路家大伯還是二伯首次發聲:「電梯門打開關上沒多久,接近昏迷的小克就像是被人抓著往電梯門上撞,一下一下撞上去。」
陳子輕知道,那是夏子等他昏迷後再次進入電梯,殺死了路克。
就是死局,沒有活路。
「小克的頭被砸爛了,腦漿都出來了,整個電梯裡全是血,我們都不算是吃齋念佛的人,可我們見過那種場面。」
陳子輕心說,他也沒有見過,那是虐殺啊。
「各位叔叔伯伯哥哥弟弟,話都說到這份上了,你們心裡都明白吧,這是鬼做的,靈異事件,活人是報不了仇的,你們就別找我出氣了。」
陳子輕覺得有錢人在某種意義上比鬼可怕多了,鬼只殺標註的人,有錢人不高興就打人要人命,他不敢給自己樹太多敵,本來就有一張讓人誤會放蕩可玩的皮囊,和不好的名聲,以及不被重視,卻又可以滿足某些人妻癖好的太太身份。

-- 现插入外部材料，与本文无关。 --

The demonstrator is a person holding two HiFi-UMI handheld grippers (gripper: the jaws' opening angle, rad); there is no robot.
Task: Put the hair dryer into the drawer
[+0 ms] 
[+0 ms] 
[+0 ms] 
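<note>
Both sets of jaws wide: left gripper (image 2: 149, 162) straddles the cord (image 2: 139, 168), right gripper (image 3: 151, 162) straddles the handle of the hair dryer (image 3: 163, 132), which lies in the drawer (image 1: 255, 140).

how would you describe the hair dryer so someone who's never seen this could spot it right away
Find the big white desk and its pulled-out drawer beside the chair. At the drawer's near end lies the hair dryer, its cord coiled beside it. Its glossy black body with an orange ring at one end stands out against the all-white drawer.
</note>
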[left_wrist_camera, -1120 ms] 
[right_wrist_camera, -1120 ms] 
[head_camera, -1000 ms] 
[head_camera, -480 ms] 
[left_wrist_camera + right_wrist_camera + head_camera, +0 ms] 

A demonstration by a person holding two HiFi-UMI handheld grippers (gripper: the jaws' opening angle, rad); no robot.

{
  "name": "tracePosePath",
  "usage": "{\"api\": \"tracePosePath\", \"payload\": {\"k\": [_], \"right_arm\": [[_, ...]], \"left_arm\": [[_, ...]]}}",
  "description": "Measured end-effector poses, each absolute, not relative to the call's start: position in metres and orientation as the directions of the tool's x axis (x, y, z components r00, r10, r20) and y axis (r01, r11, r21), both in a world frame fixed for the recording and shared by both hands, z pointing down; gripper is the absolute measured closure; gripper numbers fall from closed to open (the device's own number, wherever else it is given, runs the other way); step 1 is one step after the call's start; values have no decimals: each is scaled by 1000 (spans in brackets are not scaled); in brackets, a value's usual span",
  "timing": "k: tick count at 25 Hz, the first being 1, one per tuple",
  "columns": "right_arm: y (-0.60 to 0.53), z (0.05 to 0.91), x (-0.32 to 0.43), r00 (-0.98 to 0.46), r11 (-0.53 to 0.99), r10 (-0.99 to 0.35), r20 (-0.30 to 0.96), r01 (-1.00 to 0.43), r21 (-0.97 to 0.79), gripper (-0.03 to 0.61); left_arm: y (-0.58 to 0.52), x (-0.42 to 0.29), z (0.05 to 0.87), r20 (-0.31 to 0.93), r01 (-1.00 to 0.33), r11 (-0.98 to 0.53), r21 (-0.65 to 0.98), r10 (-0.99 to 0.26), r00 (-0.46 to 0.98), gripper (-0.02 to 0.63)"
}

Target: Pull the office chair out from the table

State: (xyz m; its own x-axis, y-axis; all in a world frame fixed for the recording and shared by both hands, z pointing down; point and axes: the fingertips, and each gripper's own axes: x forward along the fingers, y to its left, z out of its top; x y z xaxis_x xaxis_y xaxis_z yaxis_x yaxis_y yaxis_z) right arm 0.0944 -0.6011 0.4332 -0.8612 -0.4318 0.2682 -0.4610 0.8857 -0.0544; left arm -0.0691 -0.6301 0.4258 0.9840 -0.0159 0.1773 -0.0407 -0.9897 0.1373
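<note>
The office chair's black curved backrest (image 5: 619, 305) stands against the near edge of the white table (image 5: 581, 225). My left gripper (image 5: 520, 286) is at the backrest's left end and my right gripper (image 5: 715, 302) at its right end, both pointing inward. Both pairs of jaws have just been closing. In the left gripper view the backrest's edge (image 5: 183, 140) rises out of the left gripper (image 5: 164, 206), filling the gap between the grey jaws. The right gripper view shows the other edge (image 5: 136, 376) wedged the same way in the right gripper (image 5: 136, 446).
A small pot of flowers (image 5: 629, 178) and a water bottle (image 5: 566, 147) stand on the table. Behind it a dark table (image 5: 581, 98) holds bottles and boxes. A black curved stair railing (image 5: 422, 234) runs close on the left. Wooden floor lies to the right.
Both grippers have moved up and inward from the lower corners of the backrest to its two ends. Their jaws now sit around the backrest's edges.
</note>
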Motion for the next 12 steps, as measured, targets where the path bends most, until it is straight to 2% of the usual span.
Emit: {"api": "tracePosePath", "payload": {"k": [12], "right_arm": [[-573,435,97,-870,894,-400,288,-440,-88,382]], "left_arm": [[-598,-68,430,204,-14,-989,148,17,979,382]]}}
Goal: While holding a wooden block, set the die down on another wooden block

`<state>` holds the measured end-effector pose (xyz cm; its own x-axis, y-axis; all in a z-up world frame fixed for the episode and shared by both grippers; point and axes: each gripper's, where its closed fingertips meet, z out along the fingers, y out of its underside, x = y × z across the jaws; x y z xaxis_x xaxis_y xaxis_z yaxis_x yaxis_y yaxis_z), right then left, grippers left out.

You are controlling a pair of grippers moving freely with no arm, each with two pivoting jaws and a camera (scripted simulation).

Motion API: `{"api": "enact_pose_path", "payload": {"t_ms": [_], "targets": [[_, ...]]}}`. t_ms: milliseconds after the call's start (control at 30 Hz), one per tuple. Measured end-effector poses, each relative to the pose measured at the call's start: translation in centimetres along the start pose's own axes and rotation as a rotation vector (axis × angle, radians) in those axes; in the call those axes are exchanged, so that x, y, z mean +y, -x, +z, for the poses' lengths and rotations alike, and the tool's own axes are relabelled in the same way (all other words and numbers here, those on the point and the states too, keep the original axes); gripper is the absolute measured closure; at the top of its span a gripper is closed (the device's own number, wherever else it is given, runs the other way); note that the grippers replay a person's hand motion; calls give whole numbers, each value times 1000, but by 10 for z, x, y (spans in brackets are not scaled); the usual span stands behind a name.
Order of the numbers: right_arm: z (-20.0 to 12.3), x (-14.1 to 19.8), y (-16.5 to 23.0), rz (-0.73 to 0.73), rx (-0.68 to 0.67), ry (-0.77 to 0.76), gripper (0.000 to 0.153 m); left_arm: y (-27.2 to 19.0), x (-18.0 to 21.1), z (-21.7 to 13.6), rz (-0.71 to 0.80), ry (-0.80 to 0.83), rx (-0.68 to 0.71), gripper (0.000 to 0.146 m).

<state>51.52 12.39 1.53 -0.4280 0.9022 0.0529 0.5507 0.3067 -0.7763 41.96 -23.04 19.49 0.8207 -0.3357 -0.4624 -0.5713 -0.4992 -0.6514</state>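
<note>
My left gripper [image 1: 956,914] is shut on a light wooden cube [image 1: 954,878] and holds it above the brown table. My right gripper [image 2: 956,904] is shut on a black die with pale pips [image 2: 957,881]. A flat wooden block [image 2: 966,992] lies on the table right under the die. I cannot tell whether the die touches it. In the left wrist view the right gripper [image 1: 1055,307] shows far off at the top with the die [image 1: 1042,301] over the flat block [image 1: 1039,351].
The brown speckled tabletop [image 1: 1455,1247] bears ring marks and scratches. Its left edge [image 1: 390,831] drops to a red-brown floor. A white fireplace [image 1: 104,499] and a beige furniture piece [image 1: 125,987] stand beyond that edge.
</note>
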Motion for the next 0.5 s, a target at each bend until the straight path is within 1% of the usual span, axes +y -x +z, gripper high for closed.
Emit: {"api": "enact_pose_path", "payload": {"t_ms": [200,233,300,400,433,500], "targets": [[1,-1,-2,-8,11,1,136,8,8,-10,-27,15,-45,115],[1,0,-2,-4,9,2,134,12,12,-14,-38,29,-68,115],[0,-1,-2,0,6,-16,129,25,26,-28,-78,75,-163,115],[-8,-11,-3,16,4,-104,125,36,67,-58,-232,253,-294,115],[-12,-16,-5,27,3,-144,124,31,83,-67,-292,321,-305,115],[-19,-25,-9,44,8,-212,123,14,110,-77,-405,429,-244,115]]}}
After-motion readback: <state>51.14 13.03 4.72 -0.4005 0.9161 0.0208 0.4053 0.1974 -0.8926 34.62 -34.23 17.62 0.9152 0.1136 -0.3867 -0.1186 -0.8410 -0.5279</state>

「我能做的都做了,我只是個人,沒有能從鬼手底下搶人的本事。」
傅太太輕輕蹙了一下眉心,我見猶憐。
有不受美色影響的大老粗拍桌子:「鬼怎麼不殺你?」
陳子輕眨眼:「我沒有得罪鬼啊。」
「照你這麼說,我家小克得罪鬼了?」
陳子輕沒出聲,他幾不可查地撇了撇嘴,那不然呢。
大老粗憤而咆哮道:「柏先生,我家小克只是愛玩,不會對鬼神大不敬!」
柏為鶴始終背對會客廳立在原地,也不知有沒有在聽裡面的種種,此時鐘家人希望他發表看法,他平淡無波道:「我不參與你們之間的事。」
大老粗氣得發抖,你不參與,那你一晚上都不讓我們見到人,第二天也不要我們把人帶走?
雙標!
大老粗當場拔槍。
陳子輕驚呼,他還沒提醒柏為鶴,鍾家其他人就已經嘩地站起來,擋在他的槍口前面。
瘋了吧,對著柏為鶴開槍!
就算打地面上了,他們也別想走出公館。